Machines for handling sheet material, such as paper, commonly start out as a continuous web of material; an example is a printing press which although it may eventually produce printed sheets, may start out from roll or web stock fed into the press. Printing presses and similar machines may perform a multitude of operations on the continuous web of material, other than printing, such as slitting, punching, folding, and stacking sheets of the printed material. In addition, many paper products, such as advertising fliers, include perforations around coupons or other segments designed to be intentionally detached by the reader from the sheet, and to so such work many presses can be fitted with devices to perforate the sheet adjacent such coupon etc.

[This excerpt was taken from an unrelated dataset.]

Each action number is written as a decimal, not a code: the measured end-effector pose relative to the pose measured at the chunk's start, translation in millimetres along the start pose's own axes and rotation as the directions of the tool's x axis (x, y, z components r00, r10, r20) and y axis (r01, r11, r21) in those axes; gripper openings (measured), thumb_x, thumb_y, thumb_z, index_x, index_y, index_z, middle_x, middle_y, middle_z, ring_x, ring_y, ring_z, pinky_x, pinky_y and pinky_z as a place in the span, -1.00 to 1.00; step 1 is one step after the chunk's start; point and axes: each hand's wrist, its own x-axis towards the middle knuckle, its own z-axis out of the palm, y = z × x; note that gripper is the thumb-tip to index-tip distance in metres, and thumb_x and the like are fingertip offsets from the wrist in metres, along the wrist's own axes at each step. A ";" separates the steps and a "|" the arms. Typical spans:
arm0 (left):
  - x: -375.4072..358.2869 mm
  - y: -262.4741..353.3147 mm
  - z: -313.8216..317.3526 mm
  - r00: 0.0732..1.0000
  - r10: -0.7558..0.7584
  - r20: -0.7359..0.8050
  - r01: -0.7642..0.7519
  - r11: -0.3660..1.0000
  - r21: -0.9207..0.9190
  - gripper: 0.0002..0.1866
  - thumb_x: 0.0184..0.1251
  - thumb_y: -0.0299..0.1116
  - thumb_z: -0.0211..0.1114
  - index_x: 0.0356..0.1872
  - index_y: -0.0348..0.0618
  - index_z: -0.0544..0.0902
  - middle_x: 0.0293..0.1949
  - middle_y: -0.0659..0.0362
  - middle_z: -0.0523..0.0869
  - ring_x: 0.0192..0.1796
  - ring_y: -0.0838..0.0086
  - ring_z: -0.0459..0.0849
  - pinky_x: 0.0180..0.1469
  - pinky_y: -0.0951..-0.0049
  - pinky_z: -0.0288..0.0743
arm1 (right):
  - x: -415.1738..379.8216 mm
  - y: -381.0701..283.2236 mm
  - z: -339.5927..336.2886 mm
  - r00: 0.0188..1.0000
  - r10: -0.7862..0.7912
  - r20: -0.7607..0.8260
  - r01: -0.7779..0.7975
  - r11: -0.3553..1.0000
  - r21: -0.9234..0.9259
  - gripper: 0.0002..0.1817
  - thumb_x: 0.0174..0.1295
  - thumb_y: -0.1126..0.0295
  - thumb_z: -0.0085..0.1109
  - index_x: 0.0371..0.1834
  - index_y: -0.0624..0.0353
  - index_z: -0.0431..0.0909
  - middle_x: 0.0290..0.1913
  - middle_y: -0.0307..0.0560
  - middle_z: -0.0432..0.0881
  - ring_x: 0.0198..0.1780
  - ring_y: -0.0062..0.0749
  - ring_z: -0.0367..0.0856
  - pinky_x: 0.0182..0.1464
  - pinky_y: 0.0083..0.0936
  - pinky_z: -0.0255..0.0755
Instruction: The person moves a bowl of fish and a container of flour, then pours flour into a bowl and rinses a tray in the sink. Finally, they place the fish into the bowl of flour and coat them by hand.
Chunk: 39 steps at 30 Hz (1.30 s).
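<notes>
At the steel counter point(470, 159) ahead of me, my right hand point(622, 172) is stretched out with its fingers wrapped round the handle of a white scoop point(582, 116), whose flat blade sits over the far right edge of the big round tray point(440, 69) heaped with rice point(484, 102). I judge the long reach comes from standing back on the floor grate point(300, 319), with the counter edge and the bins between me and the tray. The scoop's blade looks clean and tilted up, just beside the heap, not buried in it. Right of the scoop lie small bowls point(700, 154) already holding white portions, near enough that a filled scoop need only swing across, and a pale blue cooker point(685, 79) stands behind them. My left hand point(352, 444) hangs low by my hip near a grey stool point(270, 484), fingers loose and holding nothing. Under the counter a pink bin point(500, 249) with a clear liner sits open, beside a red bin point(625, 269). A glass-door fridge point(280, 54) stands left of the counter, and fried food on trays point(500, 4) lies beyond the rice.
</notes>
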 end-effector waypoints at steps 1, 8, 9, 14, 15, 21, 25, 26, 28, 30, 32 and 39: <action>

In the process of perforating sheet material, small holes and/or slits are actually punched through or formed in the material, leaving a small ridge or bump along the line of perforations. This ridge or bump is formed, to a large extent, by bits of the perforated material which remain attached to the sheet after the perforation process.
On a single sheet of perforated material, the ridge or bump formed along the perforation line is insignificant. However, in most operations, the continuous web of perforated material is subsequently cut into individual sheets and, then, numerous sheets are stacked vertically in a device at the end of the press called a sheeter-stacker. In a stack of hundreds or thousands of individual sheets the effect of the individual small ridges is multiplied to the extent that the stack becomes deformed away from the side the perforation is on and difficult or impossible to handle. Therefore, during operation of an automatic press, the number of sheets of perforated material in a stack must be limited and/or the stack must be adjusted periodically by hand to compensate for the stack-deforming perforation line. As a result, the production output of the press, measured in cutoffs (i.e., individual sheets) per hour, must be reduced significantly below the capabilities of the press operating in a fully automatic mode. In fact, a 40% to 60% reduction in press output is not unusual when running a perforation operation. Furthermore, deformed stacks of perforated sheets cause handling problems during subsequent operations, such as feeding individual sheets from the stack for cutting, folding, or in subsequent bindery operations.
All of the handling problems caused by the ridges or bumps formed on perforated sheets result in lower press production speed (cutoffs per hour), more frequent paper jams, decreased bindery production, more manual handling, and greatly increased production cost per unit of output. Therefore, there is a great need for a simple, effective, and efficient method and apparatus to permit perforated sheets to be placed in high stacks, transported, and manipulated by automatic equipment at high rates of speed, without the need for slow downs and/or special manual handling.